- Saved entries -
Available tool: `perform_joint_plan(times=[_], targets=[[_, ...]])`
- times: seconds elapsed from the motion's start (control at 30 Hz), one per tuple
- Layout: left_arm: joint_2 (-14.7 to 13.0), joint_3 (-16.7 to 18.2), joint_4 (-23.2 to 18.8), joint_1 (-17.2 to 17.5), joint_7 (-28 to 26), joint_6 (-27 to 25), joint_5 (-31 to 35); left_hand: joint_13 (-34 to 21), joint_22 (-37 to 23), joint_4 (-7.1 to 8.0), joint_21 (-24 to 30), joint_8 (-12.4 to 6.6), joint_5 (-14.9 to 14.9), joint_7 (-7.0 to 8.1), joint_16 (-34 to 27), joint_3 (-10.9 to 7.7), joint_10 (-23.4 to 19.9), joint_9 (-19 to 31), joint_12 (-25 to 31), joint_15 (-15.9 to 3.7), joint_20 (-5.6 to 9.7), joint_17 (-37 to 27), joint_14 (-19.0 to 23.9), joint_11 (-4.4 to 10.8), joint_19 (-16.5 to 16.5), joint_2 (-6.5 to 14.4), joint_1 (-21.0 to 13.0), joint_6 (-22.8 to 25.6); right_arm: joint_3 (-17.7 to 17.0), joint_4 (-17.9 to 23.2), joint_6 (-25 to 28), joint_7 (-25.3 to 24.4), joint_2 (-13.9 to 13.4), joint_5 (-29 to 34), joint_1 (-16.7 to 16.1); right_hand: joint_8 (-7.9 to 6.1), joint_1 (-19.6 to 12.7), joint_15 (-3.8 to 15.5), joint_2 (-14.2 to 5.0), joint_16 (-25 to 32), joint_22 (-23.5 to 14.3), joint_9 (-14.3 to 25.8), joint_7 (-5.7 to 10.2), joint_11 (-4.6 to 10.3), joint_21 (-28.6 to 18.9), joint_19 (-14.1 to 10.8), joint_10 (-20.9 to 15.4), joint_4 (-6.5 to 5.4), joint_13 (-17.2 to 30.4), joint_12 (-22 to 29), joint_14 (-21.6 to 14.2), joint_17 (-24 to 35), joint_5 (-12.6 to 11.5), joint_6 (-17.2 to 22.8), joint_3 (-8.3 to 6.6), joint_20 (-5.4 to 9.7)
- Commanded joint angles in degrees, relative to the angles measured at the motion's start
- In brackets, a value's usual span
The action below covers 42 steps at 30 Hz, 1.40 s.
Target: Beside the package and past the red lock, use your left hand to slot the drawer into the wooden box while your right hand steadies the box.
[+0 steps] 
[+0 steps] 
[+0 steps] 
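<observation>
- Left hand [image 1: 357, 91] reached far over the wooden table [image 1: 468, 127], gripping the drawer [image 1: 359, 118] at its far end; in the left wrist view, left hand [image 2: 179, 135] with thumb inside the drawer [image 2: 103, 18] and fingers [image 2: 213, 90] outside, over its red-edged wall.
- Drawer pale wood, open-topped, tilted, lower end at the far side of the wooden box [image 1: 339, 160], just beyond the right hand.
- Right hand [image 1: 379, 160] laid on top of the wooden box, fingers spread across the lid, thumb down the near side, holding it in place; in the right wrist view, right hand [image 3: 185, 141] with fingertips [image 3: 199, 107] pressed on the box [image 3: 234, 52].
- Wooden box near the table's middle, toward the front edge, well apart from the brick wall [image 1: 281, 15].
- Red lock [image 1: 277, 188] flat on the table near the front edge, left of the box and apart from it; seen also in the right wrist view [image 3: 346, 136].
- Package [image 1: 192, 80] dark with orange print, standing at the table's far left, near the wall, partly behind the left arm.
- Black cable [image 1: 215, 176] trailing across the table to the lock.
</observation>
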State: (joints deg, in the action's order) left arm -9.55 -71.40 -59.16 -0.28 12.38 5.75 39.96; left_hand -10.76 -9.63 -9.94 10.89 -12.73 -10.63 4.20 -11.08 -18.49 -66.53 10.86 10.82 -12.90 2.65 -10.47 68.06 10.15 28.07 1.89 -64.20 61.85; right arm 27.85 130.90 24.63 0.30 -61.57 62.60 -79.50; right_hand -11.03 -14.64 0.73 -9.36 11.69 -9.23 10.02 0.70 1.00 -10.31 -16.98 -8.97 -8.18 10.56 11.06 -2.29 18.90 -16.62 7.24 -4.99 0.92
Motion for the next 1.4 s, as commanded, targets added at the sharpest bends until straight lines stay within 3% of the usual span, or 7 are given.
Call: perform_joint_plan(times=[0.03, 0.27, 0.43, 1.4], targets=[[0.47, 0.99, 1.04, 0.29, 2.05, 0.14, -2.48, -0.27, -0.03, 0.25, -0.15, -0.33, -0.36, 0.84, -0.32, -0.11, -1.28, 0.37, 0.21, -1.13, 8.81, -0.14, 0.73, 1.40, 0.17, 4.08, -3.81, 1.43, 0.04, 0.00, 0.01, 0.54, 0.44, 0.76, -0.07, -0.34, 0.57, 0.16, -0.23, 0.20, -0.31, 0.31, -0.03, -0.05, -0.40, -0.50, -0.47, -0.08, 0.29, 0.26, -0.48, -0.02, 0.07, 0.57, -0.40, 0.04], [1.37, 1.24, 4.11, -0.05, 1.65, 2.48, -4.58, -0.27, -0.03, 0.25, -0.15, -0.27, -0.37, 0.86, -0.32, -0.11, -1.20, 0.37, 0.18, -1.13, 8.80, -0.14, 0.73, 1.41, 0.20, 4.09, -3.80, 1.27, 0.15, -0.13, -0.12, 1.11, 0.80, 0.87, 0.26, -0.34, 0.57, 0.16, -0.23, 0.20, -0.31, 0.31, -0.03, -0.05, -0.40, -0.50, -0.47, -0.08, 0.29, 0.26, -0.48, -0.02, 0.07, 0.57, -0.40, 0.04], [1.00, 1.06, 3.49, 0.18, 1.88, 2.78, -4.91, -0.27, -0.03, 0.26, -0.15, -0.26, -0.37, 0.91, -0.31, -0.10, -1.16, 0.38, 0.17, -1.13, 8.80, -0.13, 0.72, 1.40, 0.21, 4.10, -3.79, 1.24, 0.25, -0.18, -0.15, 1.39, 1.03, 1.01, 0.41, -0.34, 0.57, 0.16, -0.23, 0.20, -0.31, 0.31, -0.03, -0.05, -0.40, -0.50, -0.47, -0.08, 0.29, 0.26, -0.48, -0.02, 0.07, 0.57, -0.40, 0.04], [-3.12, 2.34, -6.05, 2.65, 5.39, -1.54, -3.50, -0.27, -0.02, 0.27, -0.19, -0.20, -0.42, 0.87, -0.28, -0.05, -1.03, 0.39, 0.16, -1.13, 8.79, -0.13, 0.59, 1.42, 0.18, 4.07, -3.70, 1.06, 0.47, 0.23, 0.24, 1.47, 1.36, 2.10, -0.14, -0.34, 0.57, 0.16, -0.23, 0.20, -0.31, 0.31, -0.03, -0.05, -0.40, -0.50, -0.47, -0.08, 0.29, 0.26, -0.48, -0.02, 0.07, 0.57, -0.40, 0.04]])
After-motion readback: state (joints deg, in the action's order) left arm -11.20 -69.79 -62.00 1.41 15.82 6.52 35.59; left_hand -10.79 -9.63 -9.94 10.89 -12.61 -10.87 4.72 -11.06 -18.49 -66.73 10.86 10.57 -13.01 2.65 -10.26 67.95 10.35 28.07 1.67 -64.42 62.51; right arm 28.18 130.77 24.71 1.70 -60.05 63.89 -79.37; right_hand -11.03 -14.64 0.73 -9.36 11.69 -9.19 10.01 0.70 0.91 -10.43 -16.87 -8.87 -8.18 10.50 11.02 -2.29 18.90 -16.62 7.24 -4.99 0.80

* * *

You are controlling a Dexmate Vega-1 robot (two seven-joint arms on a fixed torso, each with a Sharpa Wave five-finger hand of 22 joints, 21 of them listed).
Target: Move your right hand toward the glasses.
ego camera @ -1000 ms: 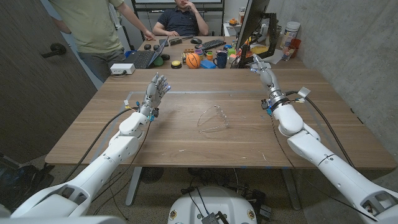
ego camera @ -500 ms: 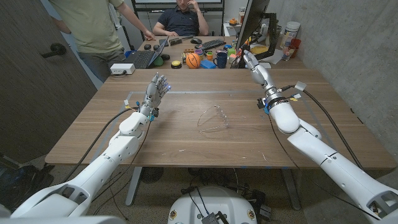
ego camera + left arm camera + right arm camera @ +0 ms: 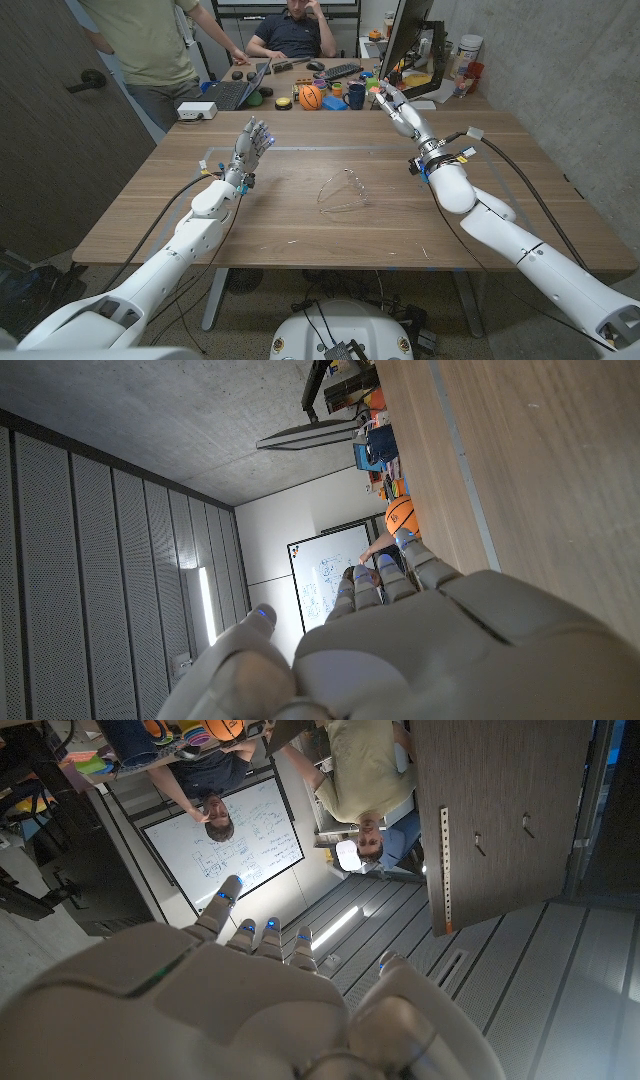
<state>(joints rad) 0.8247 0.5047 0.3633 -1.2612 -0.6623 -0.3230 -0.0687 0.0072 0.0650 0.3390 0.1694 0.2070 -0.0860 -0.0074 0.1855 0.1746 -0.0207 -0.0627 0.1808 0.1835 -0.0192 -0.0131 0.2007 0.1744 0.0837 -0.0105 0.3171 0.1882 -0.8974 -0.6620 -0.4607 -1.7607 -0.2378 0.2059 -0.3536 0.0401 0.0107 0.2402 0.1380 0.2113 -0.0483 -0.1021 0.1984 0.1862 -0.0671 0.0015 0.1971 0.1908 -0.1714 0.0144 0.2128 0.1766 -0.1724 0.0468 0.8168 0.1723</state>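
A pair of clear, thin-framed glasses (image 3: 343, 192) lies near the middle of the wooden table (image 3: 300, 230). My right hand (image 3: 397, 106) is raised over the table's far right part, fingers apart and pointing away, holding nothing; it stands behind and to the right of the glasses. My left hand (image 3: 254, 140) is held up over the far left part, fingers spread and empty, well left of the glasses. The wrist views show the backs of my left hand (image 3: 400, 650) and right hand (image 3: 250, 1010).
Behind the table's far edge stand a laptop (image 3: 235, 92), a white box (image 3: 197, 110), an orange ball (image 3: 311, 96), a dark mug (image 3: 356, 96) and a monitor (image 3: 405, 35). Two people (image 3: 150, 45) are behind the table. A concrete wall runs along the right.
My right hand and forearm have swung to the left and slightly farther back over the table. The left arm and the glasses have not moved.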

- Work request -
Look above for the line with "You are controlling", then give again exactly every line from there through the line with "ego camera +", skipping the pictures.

- Completed task -
You are controlling a Dexmate Vega-1 robot (two seven-joint arms on a fixed torso, each with a Sharpa Wave five-finger hand of 22 joints, 21 of them listed).
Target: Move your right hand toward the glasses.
ego camera @ -1000 ms: 
ego camera @ -500 ms: 
ego camera + left arm camera + right arm camera @ +0 ms: 

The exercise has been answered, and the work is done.